Hangi günlük tatlandırıcı dozu bizim için güvenlidir?
Birleşmiş Milletler Gıda Katkı Maddeleri Araştırma Grubu (JECFA) tarafından kurulmuştur. Bu ekibin uzmanları, bireysel bileşiklerin insan sağlığı üzerindeki etkisinin günlük değerlendirmesi ve bunların günlük tüketimlerinin güvenli bir normunun belirlenmesi ile ilgilenir. Diyetteki tatlandırıcı miktarının yetişkin ağırlığının kilogramı başına 5 mg'ı ve 12 yaşından büyük çocukların kilogramı başına 4 mg'ı geçmemesi gerektiğine karar verdiler. Gıda endüstrisi için standart da kesin olarak tanımlanmıştır ve bitmiş ürünün litresi veya kilogramı başına maksimum 2 g tatlandırıcı tüketimine izin verir. Miktarlar o kadar küçük ki, çok hafif ürünler yesek ve kahve tatlandırıcı kullansak bile aşırı doz konusunda endişelenmemize gerek yok.

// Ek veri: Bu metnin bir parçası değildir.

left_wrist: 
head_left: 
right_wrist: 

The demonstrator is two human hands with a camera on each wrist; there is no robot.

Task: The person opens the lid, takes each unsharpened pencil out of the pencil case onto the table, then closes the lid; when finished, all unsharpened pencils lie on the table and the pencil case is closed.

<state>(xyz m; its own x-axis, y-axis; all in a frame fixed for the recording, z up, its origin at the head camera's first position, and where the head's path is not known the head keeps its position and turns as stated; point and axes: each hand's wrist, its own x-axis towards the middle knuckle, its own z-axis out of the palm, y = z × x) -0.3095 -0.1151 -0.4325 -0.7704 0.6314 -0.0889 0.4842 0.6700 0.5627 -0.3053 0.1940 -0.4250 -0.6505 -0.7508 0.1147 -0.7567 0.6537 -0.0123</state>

Tatlandırıcılar fazla kilolardan kurtulmamıza yardımcı olabilir mi?
Sadece bir şartla - rasyonel bir diyeti meyve, sebze, balık, yağsız et ve bitkisel yağlar açısından zengin tatlandırıcı kullanımıyla birleştirirsek böyle olacaktır. Sonra yavaş yavaş kilo vermeyi bekleyebiliriz. Ne yazık ki, birçok insan şekeri bir tatlandırıcıyla değiştirirken, kalorili, ancak mutlaka tatlı olması gerekmeyen, örneğin yer fıstığı gibi lezzetleri sık sık atıştırarak bunu telafi eder. Bu şekilde, sözde kolayca elde ederler. yo-yo etkisi ile kilo vermek yerine, geçici bir kilo kaybından sonra çoğu zaman tekrar kilo alırlar. Tatlandırıcı kullanmanın güzel ve ince bir vücut için mucize bir tarif olmadığını unutmayın. Bu, bu hedefe ulaşmanın birçok yolundan sadece biri.